Assignment —
The full listing below should be returned without a single change.

The data —

========

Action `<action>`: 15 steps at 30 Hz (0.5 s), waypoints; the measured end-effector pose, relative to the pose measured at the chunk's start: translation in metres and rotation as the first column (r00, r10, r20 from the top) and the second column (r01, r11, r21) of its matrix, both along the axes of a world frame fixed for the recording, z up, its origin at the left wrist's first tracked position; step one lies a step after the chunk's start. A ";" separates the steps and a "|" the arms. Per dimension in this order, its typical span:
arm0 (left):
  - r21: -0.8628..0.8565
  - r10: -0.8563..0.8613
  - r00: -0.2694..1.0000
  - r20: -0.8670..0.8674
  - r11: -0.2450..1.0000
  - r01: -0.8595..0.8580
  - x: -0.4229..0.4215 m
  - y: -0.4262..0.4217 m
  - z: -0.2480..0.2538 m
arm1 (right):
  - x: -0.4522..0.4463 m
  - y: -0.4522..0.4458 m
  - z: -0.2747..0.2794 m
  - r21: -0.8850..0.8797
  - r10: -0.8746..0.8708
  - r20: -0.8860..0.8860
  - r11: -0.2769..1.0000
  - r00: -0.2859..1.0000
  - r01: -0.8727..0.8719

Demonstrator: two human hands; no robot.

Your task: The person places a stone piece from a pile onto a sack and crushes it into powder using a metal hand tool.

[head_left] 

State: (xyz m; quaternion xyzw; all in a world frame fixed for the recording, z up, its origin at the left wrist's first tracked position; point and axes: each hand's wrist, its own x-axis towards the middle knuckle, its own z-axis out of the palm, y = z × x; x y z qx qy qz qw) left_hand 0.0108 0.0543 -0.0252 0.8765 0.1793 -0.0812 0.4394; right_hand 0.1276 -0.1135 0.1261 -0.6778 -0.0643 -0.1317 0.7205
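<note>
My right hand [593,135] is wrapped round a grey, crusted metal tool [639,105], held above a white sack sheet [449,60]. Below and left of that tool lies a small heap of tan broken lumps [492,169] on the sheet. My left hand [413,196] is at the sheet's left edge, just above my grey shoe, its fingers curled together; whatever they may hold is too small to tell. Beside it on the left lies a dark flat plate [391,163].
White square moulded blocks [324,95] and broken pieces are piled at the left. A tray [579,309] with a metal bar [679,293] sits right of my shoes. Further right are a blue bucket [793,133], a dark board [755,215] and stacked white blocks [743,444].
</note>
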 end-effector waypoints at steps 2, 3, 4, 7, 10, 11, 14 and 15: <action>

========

Expected answer —
Action `<action>`: 15 steps at 30 Hz (0.5 s), waypoints; the measured end-effector pose, relative to the pose measured at the chunk's start: translation in metres and rotation as the first column (r00, r10, r20 from the top) and the second column (r01, r11, r21) of its matrix, both along the axes of a world frame fixed for the recording, z up, its origin at the left wrist's first tracked position; step one lies a step after the chunk's start. A ";" separates the steps and a "|" the arms. Per dimension in this order, its typical span:
arm0 (left):
  - r21: -0.8628..0.8565
  - r10: -0.8563..0.8613
  - r00: -0.2694..1.0000
  - r20: -0.8670..0.8674
  - r11: -0.2450..1.0000
  - r01: -0.8595..0.8580
  - x: -0.4229..0.4215 m
  - y: -0.4262..0.4217 m
  - z: -0.2480..0.2538 m
arm1 (right):
  - x: -0.4522..0.4463 m
  - y: -0.4522..0.4458 m
  - z: -0.2747..0.2794 m
  - r21: -0.8850..0.8797
  - r10: -0.8746..0.8708
  - r20: -0.8860..0.8860
  - r11: -0.2769..1.0000
  - r00: -0.2859..1.0000
  - r01: -0.8727..0.8719

Demonstrator: two human hands; no robot.

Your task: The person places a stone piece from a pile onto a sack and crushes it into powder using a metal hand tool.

[head_left] 

State: (xyz m; quaternion xyzw; all in a world frame fixed for the recording, z up, its origin at the left wrist's first tracked position; point and axes: each hand's wrist, its own x-axis towards the middle knuckle, its own z-axis out of the palm, y = z × x; x y z qx qy qz qw) left_hand 0.0108 0.0543 -0.0252 0.8765 0.1793 -0.0812 0.4394; right_hand 0.1276 -0.1135 0.1261 -0.6778 -0.0643 -0.1317 0.7205
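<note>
My right hand [593,135] is wrapped round a grey, crusted metal tool [639,105], held above a white sack sheet [449,60]. Below and left of that tool lies a small heap of tan broken lumps [492,169] on the sheet. My left hand [413,196] is at the sheet's left edge, just above my grey shoe, its fingers curled together; whatever they may hold is too small to tell. Beside it on the left lies a dark flat plate [391,163].
White square moulded blocks [324,95] and broken pieces are piled at the left. A tray [579,309] with a metal bar [679,293] sits right of my shoes. Further right are a blue bucket [793,133], a dark board [755,215] and stacked white blocks [743,444].
</note>
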 end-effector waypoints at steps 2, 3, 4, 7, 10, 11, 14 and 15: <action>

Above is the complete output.